Light airplane manufacturer

Monocoupe Aircraft was a manufacturer of light airplanes originally produced in the late 1920s and 1930s. They introduced relatively inexpensive, compact, and sporty aircraft in an era of large, maintenance intensive, open-cockpit biplanes, and the Monocoupe series was one of the first economical, closed-cabin, two-seat, light aircraft in the United States. As a result, the Monocoupe soon became a successful brand.

==History==
===Original company===
Central States Airplane Company was established in 1927 to build Don Luscombe's Monocoupe, that was designed and built by Clayton Folkerts. In January 1928, the company became the Mono Aircraft Division of Velie Motor Corporation. Following Willard Velie's death in March 1929, the Velie interests were sold to Allied Aviation Industries, a holding company.

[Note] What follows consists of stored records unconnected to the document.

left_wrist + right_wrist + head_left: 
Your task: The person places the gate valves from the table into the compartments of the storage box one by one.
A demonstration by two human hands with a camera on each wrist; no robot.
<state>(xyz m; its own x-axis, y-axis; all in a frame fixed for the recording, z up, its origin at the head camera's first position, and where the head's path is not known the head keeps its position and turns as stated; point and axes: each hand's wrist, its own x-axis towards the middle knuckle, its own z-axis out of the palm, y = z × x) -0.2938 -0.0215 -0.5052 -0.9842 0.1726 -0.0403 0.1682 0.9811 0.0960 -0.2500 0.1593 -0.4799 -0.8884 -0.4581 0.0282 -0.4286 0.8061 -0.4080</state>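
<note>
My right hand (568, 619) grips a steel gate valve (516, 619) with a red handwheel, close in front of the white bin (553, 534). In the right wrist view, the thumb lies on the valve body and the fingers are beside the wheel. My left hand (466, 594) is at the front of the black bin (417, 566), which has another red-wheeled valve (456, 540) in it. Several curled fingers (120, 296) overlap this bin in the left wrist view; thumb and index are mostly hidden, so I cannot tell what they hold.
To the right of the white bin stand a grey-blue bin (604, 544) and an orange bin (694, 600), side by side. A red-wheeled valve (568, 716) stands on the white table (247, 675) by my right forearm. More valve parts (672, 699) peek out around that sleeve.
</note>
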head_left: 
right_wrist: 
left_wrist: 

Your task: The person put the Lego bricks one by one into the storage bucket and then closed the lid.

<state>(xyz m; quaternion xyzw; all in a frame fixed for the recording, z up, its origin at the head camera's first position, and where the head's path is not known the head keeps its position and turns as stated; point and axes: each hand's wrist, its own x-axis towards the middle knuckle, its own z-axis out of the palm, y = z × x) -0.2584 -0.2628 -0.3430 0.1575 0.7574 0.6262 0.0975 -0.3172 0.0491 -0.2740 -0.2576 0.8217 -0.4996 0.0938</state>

By May, these interests were divided into two separate companies: the Lambert Aircraft Engine Corporation and the Mono Aircraft Company of Moline, Illinois. Both companies passed into receivership in 1931, reemerging in 1932 as the Lambert Engine and Machine Company and the Monocoupe Corporation. In July 1934, the two companies joined under the newly formed Lambert Aircraft Corporation with Monocoupe continuing to operate under its own name.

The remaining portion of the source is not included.